**Required action**
Select all lines holding the word "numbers" from the entries that follow.

━━━ Data provided ━━━

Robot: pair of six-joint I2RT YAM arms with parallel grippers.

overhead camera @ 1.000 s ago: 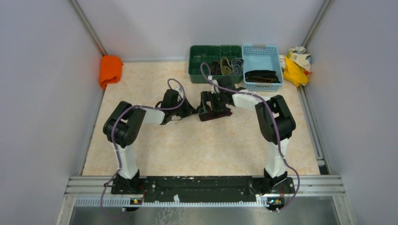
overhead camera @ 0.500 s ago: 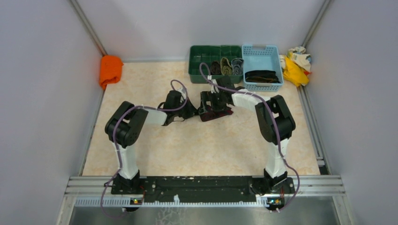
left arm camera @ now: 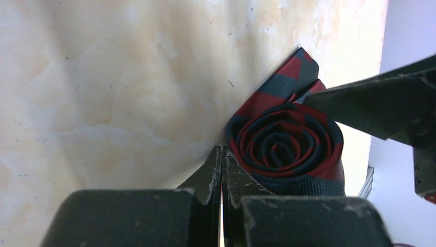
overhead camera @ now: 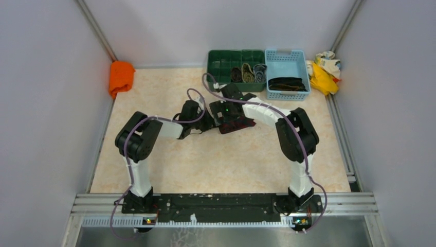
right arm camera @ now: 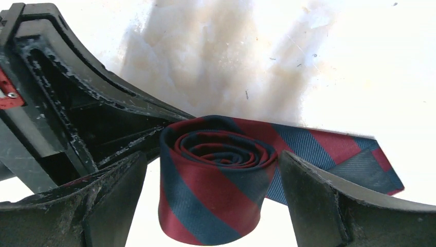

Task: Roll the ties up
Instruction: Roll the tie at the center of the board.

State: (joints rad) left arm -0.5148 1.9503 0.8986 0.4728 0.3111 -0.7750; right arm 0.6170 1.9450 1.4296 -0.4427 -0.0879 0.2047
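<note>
Left end effector [left arm camera: 222,154] is pressed together and pinches nothing. In the top view it [overhead camera: 207,122] lies low on the tabletop [overhead camera: 216,164] just past centre toward 12 o'clock. Its tips sit at the 9 o'clock side of a red-and-navy tie [left arm camera: 285,144], right against it or just beside it; I cannot tell which.

Right end effector [right arm camera: 211,154] is spread wide and straddles that tie [right arm camera: 205,206], one finger on either side of the coil. There is a clear gap at one finger. The other finger is so near the cloth that contact cannot be judged. From above, this end effector [overhead camera: 229,114] comes in from 1 o'clock and covers most of the tie [overhead camera: 239,124].

The tie stands on edge as a tight spiral, and its pointed tail lies flat on the tabletop beside the coil.

Farther off, at 12 o'clock, is a green bin [overhead camera: 221,64] with three rolled ties [overhead camera: 248,73] in a row along its near right side. Touching it at 1 o'clock is a blue basket [overhead camera: 286,53] holding dark ties [overhead camera: 287,83], which lie loose. An orange cloth [overhead camera: 121,76] is at 10 o'clock by the wall. Yellow and cream rags [overhead camera: 324,69] are at 2 o'clock, just beside the basket.
</note>
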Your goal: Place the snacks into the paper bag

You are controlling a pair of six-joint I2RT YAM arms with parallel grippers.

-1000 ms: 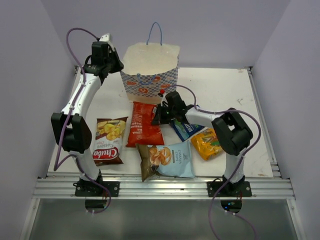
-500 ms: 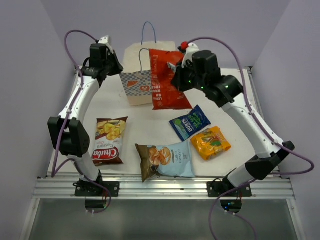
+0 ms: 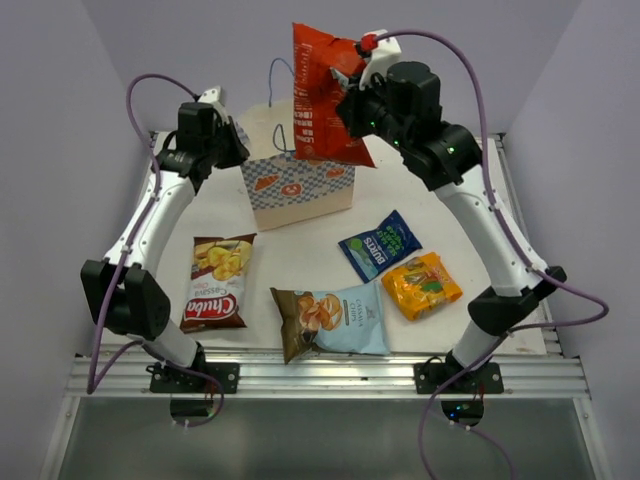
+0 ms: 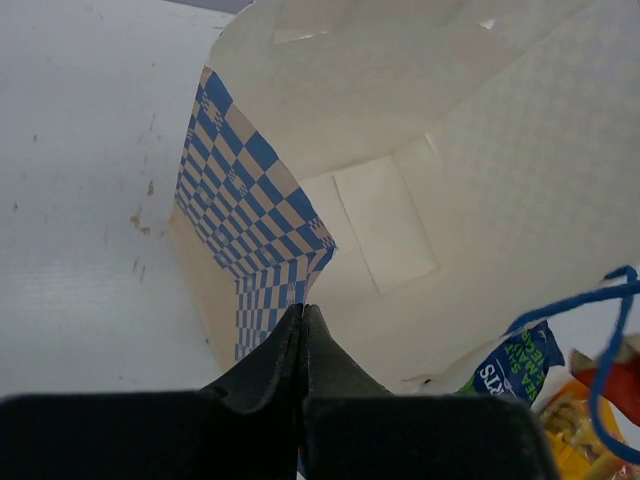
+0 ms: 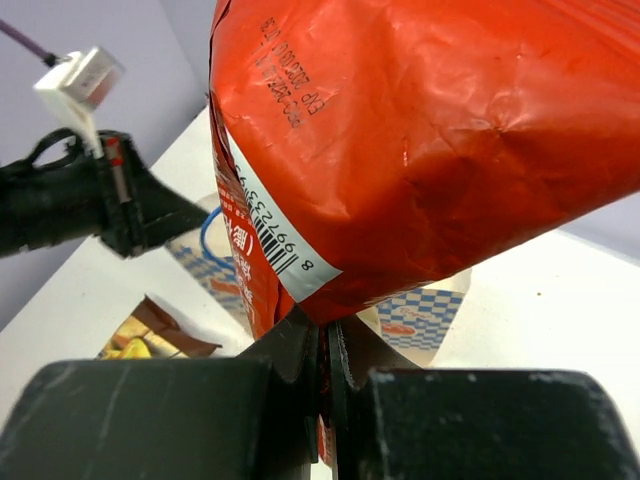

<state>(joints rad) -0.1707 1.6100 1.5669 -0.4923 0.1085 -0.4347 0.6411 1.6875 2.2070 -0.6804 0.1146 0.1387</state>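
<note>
Packet aloft! The right gripper (image 3: 350, 103) clamps the red chip bag (image 3: 320, 90), long axis vertical, above the paper bag (image 3: 300, 190) and seemingly toward its right side. The left gripper (image 3: 230, 150) pinches its left rim. Straight down looks right.

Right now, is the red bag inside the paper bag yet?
Out. The right gripper holds the red bag in the air, above the paper bag; the left wrist view shows the paper bag's inside bare.
</note>
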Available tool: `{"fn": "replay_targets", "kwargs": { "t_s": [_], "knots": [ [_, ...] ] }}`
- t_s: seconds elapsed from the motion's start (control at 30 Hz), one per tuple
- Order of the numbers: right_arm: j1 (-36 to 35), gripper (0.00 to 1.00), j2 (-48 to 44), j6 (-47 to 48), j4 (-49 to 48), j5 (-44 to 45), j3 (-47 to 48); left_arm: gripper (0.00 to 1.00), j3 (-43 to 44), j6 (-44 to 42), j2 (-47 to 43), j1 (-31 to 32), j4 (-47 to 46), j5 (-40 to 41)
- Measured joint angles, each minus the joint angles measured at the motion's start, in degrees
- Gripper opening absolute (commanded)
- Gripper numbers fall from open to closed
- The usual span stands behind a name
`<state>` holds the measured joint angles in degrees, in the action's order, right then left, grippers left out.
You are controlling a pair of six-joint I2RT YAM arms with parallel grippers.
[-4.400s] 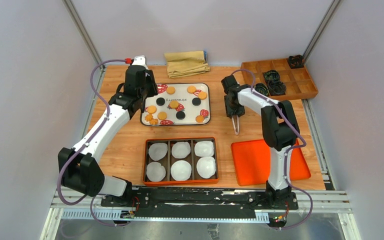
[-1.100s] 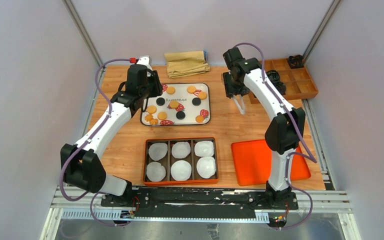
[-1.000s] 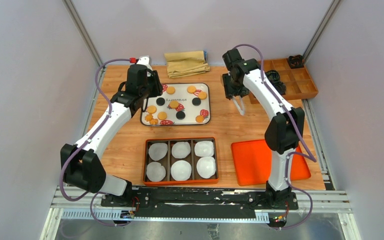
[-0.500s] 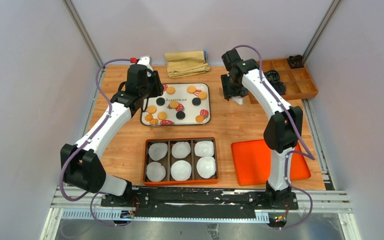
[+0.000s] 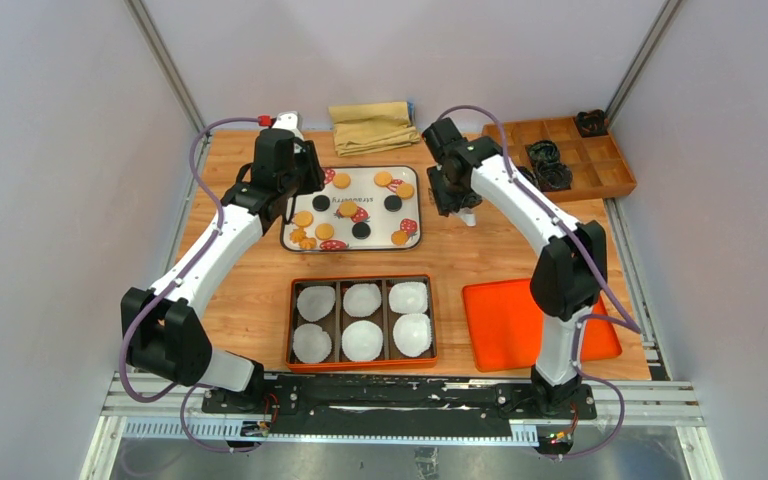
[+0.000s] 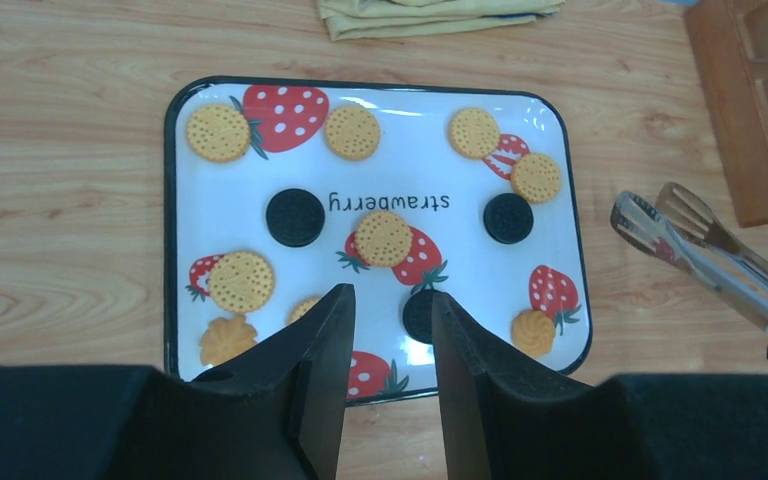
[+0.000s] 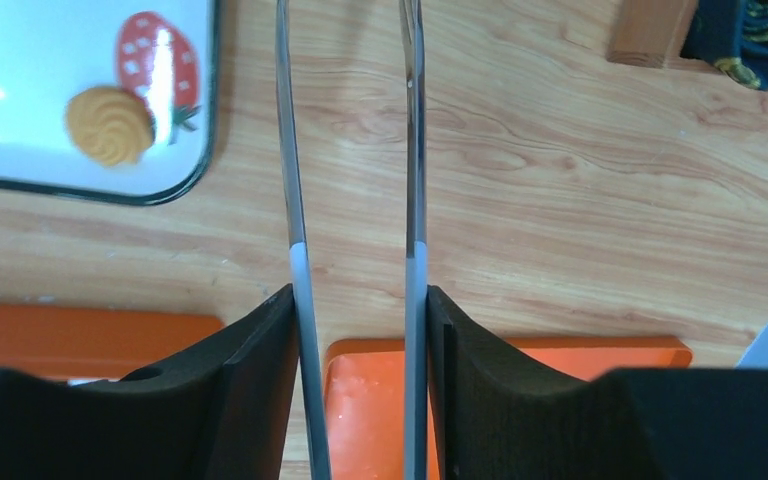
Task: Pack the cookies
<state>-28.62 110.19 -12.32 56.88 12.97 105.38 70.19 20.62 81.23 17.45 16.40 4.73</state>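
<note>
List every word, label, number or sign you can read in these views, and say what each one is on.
"strawberry": printed in dark letters across the middle of the white strawberry-pattern tray; it reads upside down in the left wrist view.
The same print in the top view is too small and blurred to read.
No lettering shows on the tongs, and nothing else in any view is readable.

Bright, even overhead light; shadows faint and soft; small glare spots on the strawberry tray [image 6: 410, 140]; tongs [image 6: 638, 218] glint; wrist-view foregrounds slightly soft.
</note>
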Motion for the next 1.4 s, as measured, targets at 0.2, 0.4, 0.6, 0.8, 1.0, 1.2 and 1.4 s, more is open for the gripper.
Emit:
{"fn": "replay_targets", "kwargs": {
  "t_s": [0.2, 0.4, 0.6, 0.8, 1.0, 1.2, 1.4],
  "knots": [
    [-5.5, 0.52, -6.4, 1.4, -4.5, 0.1, -3.9, 0.5, 0.0, 0.0, -0.3, 0.0, 0.3, 3.1],
    [-8.4, 0.52, -7.3, 2.0, -8.2, -2.0, -4.0, 0.51, 0.0, 0.0, -0.5, 0.0, 0.3, 3.5],
    [-10.1, 0.52, -6.9, 1.9, -11.0, -4.9, -6.6, 0.52, 0.0, 0.0, -0.7, 0.0, 0.5, 4.3],
    [-11.6, 0.52, -5.3, 1.9, -11.9, -5.2, -10.4, 0.52, -0.6, 0.2, -1.2, 0.0, 0.5, 4.8],
    [-11.6, 0.53, -3.9, 1.4, -13.7, -4.8, -13.6, 0.52, -0.9, 0.4, -1.3, 0.0, 0.5, 4.9],
    [-11.6, 0.53, -2.5, 1.2, -15.1, -2.9, -13.6, 0.52, -0.9, 0.4, -1.9, 0.0, 0.5, 4.9],
    [-11.6, 0.5, 2.6, 1.1, -15.7, -2.2, -10.8, 0.52, -0.9, 0.4, -2.0, 0.0, 0.5, 4.9]
  ]
}}
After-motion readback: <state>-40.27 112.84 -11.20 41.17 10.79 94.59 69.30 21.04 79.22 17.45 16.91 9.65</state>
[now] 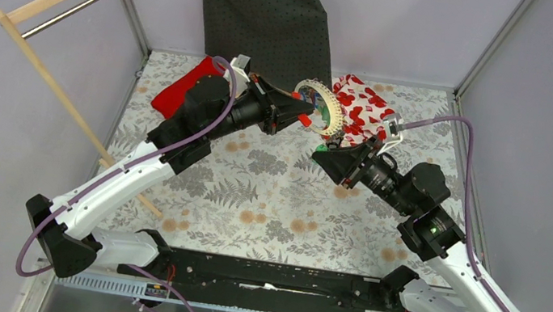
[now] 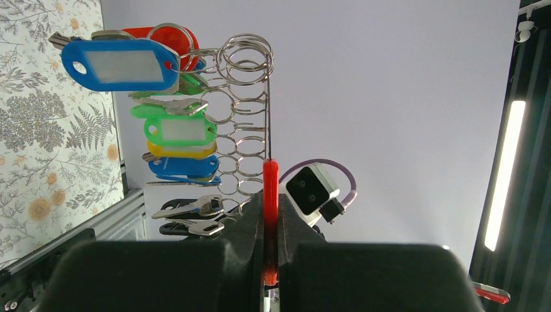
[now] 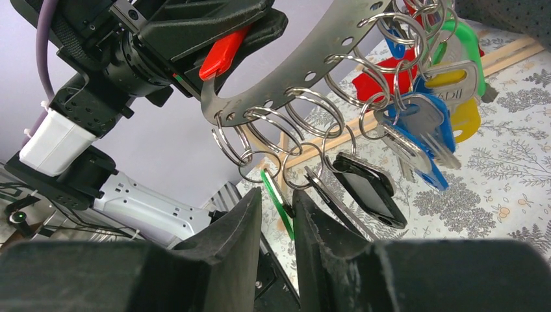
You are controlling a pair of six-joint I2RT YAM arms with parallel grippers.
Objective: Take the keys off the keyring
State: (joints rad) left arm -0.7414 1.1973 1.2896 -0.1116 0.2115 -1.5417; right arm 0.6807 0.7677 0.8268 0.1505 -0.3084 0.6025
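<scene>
Key-removal step: left gripper (image 2: 271, 221) fingers clamped on the red section (image 2: 270, 185) of the keyring (image 3: 305, 62), holding it above the worktop (image 1: 268, 192) with the keys (image 3: 422, 123) dangling; right gripper (image 3: 278, 213) fingers narrowly apart astride a green key (image 3: 278, 195), which next needs pinching and working free.

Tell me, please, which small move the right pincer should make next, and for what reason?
Probably close the right pincer on the green tag. The tag hangs from the keyring right between its jaws, which stand a little apart with a gap on each side, so nothing is gripped yet. The left pincer is shut on the ring's red section, holding it up.
</scene>
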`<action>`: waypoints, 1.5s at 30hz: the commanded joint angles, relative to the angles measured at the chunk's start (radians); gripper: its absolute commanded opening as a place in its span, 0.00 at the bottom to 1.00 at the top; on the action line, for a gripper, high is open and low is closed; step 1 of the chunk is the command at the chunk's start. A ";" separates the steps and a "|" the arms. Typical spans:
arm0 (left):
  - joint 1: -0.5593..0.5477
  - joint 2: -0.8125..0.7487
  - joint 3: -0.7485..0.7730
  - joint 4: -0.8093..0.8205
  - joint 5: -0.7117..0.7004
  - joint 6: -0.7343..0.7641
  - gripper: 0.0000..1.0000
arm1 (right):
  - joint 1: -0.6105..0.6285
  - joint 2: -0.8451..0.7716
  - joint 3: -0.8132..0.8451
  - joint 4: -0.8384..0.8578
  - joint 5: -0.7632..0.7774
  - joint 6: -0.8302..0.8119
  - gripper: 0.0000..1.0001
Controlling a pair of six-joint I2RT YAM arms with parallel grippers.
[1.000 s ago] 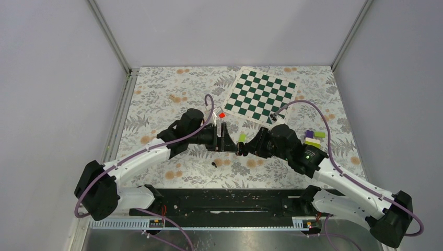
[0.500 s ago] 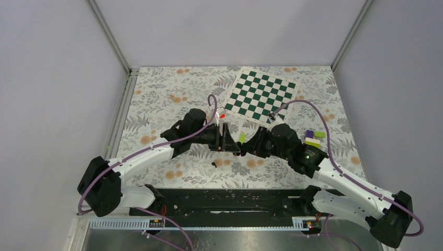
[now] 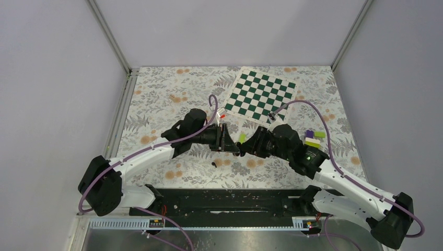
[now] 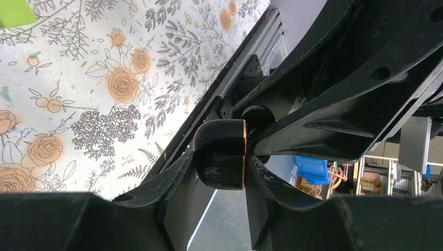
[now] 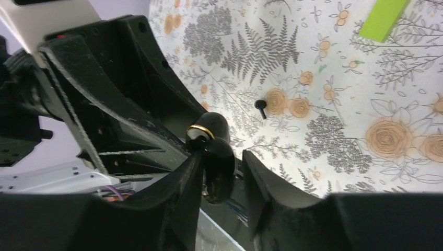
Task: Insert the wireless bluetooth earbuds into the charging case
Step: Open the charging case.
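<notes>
Top external view, table (image 3: 156, 104): a floral-print surface. Both arms reach in from the near edge and meet over its middle.
Earbud (image 3: 213, 164): one tiny black nub lies loose on the table, nearer the arm bases than the charging case (image 4: 218, 162) and off to its left. The right wrist view shows it apart from the case, touching nothing.
Charging case: glossy black with a thin gold rim, held up off the table at the spot where the two tools meet.
Left tool (image 4: 222, 154): clenched on the charging case, with a finger pressed to each side of it.
Right tool (image 5: 220, 155): its fingertips are right at the charging case, on the side opposite the left tool. A glossy black rounded part sits between its fingers, against one finger with a sliver of gap at the other. I cannot tell whether it is gripped, nor whether that part is the case's other half or a second earbud.
Lime-green block (image 3: 242, 138): on the table just beyond the charging case.
Red block (image 3: 223, 115): farther back than the charging case and a little to its left, half hidden by the left arm's cable.
Purple and lime blocks (image 3: 313, 138): well to the right of the charging case, beside the right arm.
Chessboard mat (image 3: 261, 97): green and white, lying at an angle, far beyond the charging case.
</notes>
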 commanded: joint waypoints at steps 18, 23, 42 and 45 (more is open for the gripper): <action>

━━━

**Answer**
- Order of the numbers: right_arm: j1 (-36 to 35), gripper (0.00 to 1.00), j2 (-48 to 44), j6 (-47 to 48), j4 (-49 to 48), j5 (-44 to 45), j3 (-47 to 48); left_arm: gripper (0.00 to 1.00), j3 (-43 to 44), j6 (-44 to 42), j2 (-47 to 43), j1 (-31 to 32), j4 (-47 to 46), j5 (-40 to 41)
- Gripper numbers fall from open to closed

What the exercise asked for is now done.